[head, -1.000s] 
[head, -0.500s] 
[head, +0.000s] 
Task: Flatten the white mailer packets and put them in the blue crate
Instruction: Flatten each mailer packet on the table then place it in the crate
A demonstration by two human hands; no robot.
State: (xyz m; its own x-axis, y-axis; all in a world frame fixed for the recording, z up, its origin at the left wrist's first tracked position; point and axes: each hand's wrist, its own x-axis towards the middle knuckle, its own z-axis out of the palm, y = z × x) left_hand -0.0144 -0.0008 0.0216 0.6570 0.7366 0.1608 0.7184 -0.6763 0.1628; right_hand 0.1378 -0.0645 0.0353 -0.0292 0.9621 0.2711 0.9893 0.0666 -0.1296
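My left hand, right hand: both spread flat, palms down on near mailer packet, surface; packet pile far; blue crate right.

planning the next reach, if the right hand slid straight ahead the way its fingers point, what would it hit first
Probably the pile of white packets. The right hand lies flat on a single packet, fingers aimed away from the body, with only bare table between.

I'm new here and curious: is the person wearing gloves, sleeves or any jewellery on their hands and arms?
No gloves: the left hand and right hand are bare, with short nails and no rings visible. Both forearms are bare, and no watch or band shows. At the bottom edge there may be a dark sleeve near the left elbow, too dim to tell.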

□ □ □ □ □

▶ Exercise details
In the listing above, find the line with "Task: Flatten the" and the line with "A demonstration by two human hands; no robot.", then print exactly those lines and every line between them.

▶ Answer section
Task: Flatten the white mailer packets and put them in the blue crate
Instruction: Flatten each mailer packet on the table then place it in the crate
A demonstration by two human hands; no robot.

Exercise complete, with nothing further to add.